"Il rifiuto della Presidenza del Consiglio regionale e della Giunta di discutere l’interrogazione presentata dal consigliere PD Andrea Orlando sulle indagini per caporalato nei cantieri della Diga di Genova rappresenta un fatto gravissimo".
Così Armando Sanna, capogruppo PD in Regione Liguria, Selena Candia, capogruppo AVS, Gianni Pastorino, capogruppo Lista Orlando Presidente e Stefano Giordano, capogruppo M5S.
"Quando emergono vicende che riguardano i diritti dei lavoratori e la legalità in un’opera strategica finanziata anche con risorse della Regione, il Consiglio regionale non può essere messo a tacere.
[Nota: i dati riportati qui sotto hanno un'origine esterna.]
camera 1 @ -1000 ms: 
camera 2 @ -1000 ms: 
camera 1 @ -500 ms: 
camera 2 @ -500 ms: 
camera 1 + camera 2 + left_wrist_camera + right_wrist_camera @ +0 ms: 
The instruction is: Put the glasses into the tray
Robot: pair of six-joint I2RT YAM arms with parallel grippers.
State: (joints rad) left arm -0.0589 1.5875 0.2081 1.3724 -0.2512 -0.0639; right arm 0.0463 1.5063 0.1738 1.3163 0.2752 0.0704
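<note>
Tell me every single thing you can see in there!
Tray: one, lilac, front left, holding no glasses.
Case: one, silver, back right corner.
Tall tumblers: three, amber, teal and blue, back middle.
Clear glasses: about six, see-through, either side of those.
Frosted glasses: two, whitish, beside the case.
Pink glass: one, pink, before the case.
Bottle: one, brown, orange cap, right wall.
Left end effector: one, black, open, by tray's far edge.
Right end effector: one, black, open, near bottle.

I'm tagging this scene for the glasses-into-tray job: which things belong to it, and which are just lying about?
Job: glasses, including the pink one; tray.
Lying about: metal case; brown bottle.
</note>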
Proprio per questo abbiamo depositato la richiesta di convocazione di un Consiglio regionale straordinario dedicato allo stato di attuazione della Diga Foranea e alle criticità emerse nelle ultime settimane - continuano - La Regione Liguria non è un soggetto estraneo: ha finanziato l’opera, è stazione appaltante e soggetto attuatore. È quindi dovere della Giunta riferire in Aula sullo stato dei lavori, sulle indagini in corso, sulle garanzie offerte ai lavoratori e sulle conseguenze che queste vicende possono avere per un’infrastruttura considerata strategica per il futuro del porto e dell’intera Liguria".
"Su un’opera di questa portata non sono accettabili silenzi, rinvii o chiusure. I liguri hanno diritto a conoscere la verità e il Consiglio regionale ha il dovere di esercitare fino in fondo la propria funzione di indirizzo e controllo” concludono Sanna, Candia, Pastorino e Giordano.